Paulo da Silva Neto Sobrinho

Tentaremos fazer uma pesquisa sobre esse tema, para ver se realmente tal ser existe ou não. Primeiramente devemos buscar saber de sua origem.
No livro "A História da Bíblia", Hendrik Willem Van Loon, com tradução de Monteiro Lobato, Ed. Cultrix, Cap. XVIII - Judéia, Província Grega, pág. 122, encontramos:
"Durante a longa residência na Pérsia, os judeus travaram conhecimento com um novo sistema religioso. Os persas seguiam um grande mestre de nome Zaratustra, ou Zoroastro".
"Zaratustra considerava a vida como uma eterna luta entre o Bem e o Mal. O deus do Bem, Ormuzd, estava sempre em guerra com o deus do Mal e da ignorância - Ariman. Ora, isto era uma idéia nova para a maior parte dos judeus".
"Até então haviam eles reconhecido a um senhor único, ao qual deram o nome de Jeová. Quando as coisas corriam mal, quando eles eram derrotados nas batalhas ou assolados por moléstias, invariavelmente atribuíam o desastre à falta de devoção do povo. A idéia de que o pecado proviesse de interferência dum espírito do mal, nunca lhes ocorrera. A própria serpente no Paraíso parecia-lhes menos culpada que Adão e Eva, os quais conscientemente haviam desobedecido à vontade divina".
"Sob a influência das doutrinas de Zaratustra, os judeus começaram a crer na existência dum espírito que procurava desfazer a obra de Jeová. E esse adversário deram o nome de Satã".
"Passaram a odiá-lo e temê-lo, e no ano 331 convenceram-se de que Satã andava pela terra".
Informação importantíssima, nos traz Hendrik, pois agora sabemos que a cultura persa acabou por influenciar os nossos antepassados no tocante a existência de satanás. (letra minúscula é proposital).
A primeira vez que essa palavra aparece na Bíblia é em 1 Crônicas 21,1. Entretanto a esse respeito podemos colocar as observações do Dr.
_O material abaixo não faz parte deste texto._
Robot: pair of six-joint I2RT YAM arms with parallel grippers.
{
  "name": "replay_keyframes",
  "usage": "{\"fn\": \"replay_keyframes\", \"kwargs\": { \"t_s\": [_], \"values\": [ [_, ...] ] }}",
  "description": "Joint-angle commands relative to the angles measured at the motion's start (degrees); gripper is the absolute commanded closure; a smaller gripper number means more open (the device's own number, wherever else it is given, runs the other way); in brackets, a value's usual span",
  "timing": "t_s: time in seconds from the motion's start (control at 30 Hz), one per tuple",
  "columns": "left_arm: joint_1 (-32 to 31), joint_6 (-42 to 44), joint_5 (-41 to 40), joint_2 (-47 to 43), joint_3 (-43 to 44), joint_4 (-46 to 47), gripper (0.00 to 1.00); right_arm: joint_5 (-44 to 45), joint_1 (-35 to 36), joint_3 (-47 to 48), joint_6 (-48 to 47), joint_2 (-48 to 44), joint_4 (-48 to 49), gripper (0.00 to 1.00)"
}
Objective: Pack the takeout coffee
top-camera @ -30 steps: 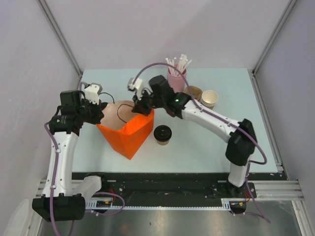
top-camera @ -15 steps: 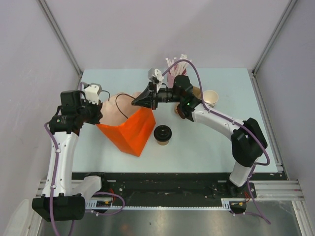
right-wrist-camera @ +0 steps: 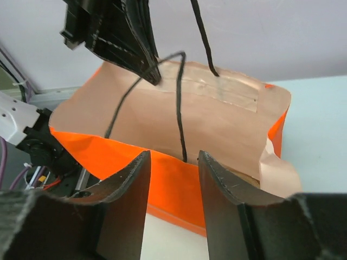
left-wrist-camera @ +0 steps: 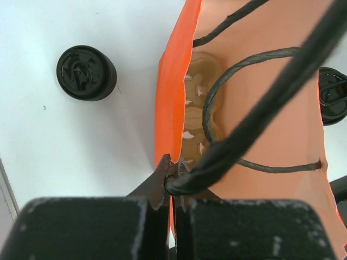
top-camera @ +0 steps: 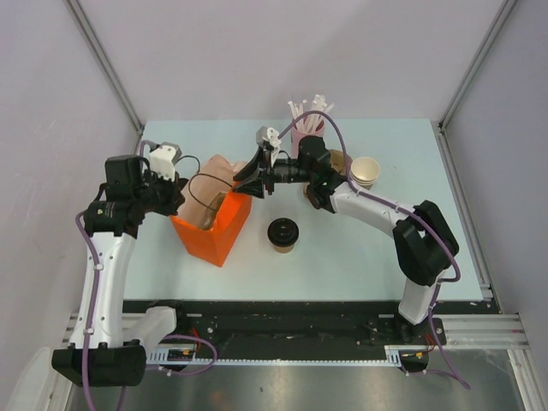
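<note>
The takeout coffee, a small brown cup with a black lid, stands on the table just right of the orange paper bag. In the left wrist view the coffee is outside the bag's orange wall. My left gripper is shut on the bag's left rim and its black cord handle. My right gripper is open at the bag's right rim, and the orange edge lies in front of its spread jaws. A moulded-pulp carrier lies inside the bag.
A pink cup of white straws stands at the back of the table. Beside it are a brown cup and stacked pale-rimmed paper cups. The right arm reaches across the table behind the coffee.
My right gripper has opened and let go of the bag's right rim. The bag has shifted left and its mouth now gapes wider. The left gripper keeps its hold.
</note>
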Motion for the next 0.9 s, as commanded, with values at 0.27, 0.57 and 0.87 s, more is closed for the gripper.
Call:
{"fn": "replay_keyframes", "kwargs": {
  "t_s": [0.27, 0.57, 0.87],
  "values": [
    [-0.60, -0.36, 1.49, -0.92, 1.35, 0.28, 1.00, 42.22, 5.39, 2.00, -18.48, -15.78, -49.05, 0.06],
    [-0.68, -1.33, 1.76, -0.74, 1.00, 0.28, 1.00, 64.12, 8.99, 1.92, 3.74, -16.14, -75.39, 0.10],
    [-1.12, -1.94, -0.17, -1.71, 0.73, 0.28, 1.00, 69.15, 12.86, 0.25, 24.32, -14.83, -76.63, 0.39]
  ]
}}
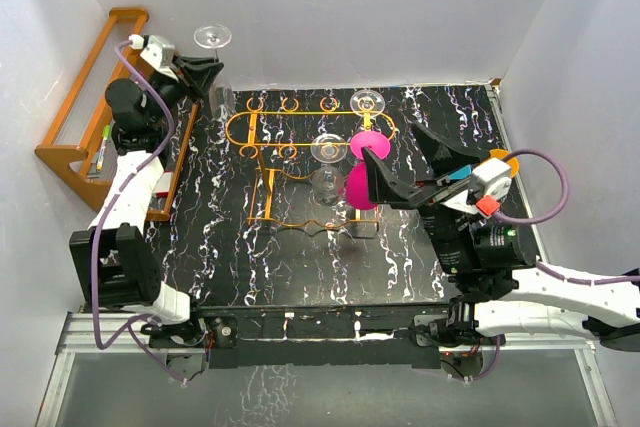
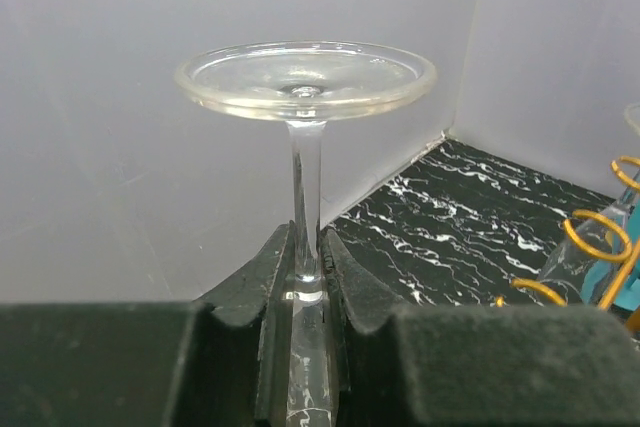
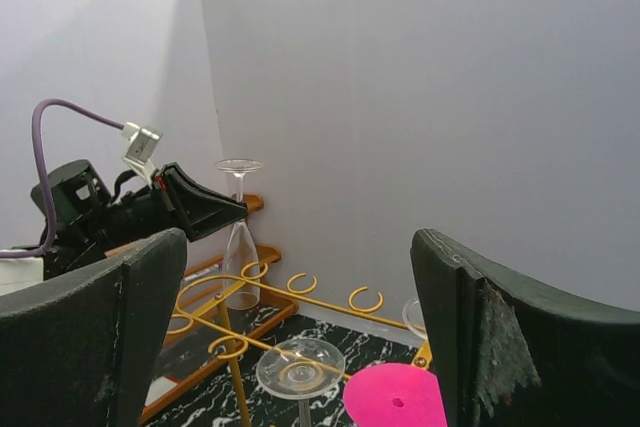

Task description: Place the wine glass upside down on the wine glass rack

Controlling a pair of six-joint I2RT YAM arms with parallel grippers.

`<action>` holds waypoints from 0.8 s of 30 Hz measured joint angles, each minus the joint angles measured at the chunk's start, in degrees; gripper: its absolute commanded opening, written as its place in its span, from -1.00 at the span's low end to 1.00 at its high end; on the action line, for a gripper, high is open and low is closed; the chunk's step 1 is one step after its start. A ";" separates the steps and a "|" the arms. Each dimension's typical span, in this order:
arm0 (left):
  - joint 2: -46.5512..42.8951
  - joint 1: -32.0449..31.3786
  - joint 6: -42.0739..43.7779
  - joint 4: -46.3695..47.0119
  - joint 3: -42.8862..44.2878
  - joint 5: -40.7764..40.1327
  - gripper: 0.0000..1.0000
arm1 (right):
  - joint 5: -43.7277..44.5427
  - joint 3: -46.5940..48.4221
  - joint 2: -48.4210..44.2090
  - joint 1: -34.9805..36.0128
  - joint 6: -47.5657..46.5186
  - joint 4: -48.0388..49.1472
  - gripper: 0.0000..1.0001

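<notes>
Left claw is gripping the stem of the clear wine glass, foot up, just left of the thin orange-gold wire rack; right claw is idling wide open, empty, at the rack's right end. Carry step is running, I reckon: next it's needing the stem slid into a free left-end ring slot, then release.

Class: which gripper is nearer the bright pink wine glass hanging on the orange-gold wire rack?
Right. The open right gripper sits right beside the pink wine glass; the left gripper grips a clear wine glass by its stem, off the wire rack at its far left end.
</notes>
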 measured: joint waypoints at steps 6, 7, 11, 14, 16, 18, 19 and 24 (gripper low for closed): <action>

Severino Celestino da Silva, autor do livro Analisando as Traduções Bíblicas, que fala o seguinte:
"Uma outra observação interessante é que o livro de Samuel foi escrito antes da influência persa no ano de 622 a.C e, no II livro de Samuel em seu capítulo 24:1, você lê com relação ao Recenseamento de Israêl o seguinte: ‘A cólera de IAHVÉH se inflamou novamente contra Israêl e excitou David contra eles, dizendo-lhe; Vai recensear Israêl e Judá’".
"Agora veja esta mesma passagem no I livro das Crônicas, que foi escrito no começo do ano 300 a.C, portanto, já sob a influência do Zoroastrismo persa, com o já conhecimento de ‘Ahriman’ – ‘Satanás’. No capítulo 21:1 desse livro, está escrito: Recenseamento: ‘e levantou-se Satã contra Israêl, e excitou David a fazer o recenseamento de Israêl’. Portanto, o que era IAHVÉH no livro de Samuel aparece agora no livro das Crônicas como SATANÁS. (Confira em sua Bíblia)".
"Assim, está evidenciado que Satanás não é um conceito original da Bíblia, e sim, introduzido nela, a partir do Zoroastrismo Persa".
Desta forma, a prova da incorporação da cultura religiosa persa se nos apresenta de maneira clara. E a título de informação o domínio persa sobre os judeus se deu no período de 539 a 400 a.C.
Seguindo, vamos encontrá-lo novamente no livro de Jó 1,6-12, que narra:
"Certa vez, foram os filhos de Deus apresentar-se ao Senhor; entre eles veio também Satanás. O Senhor, então, disse a Satanás: ‘Donde vens?’ –‘Dei umas voltas pela terra, andando a esmo’, respondeu ele. O Senhor lhe disse: ‘Reparastes no meu servo Jó? Na terra não há outro igual: é um homem íntegro e reto, teme a Deus e se agasta do mal’. Satanás respondeu ao Senhor: ‘Mas será por nada que Jó teme a Deus? Porventura não levantaste um muro de proteção ao redor dele, de sua casa e de todos os seus bens? Abençoastes seus empreendimentos e seus rebanhos cobrem toda a região. Mas estende a mão e toca em todos os seus bens: eu te garanto que te lançará maldições em rosto!’ Então o Senhor disse a Satanás: ‘Pois bem, tudo o que ele possui, eu o deixo em teu poder, mas não estendas a mão contra ele!’ Mas Satanás saiu da presença do Senhor".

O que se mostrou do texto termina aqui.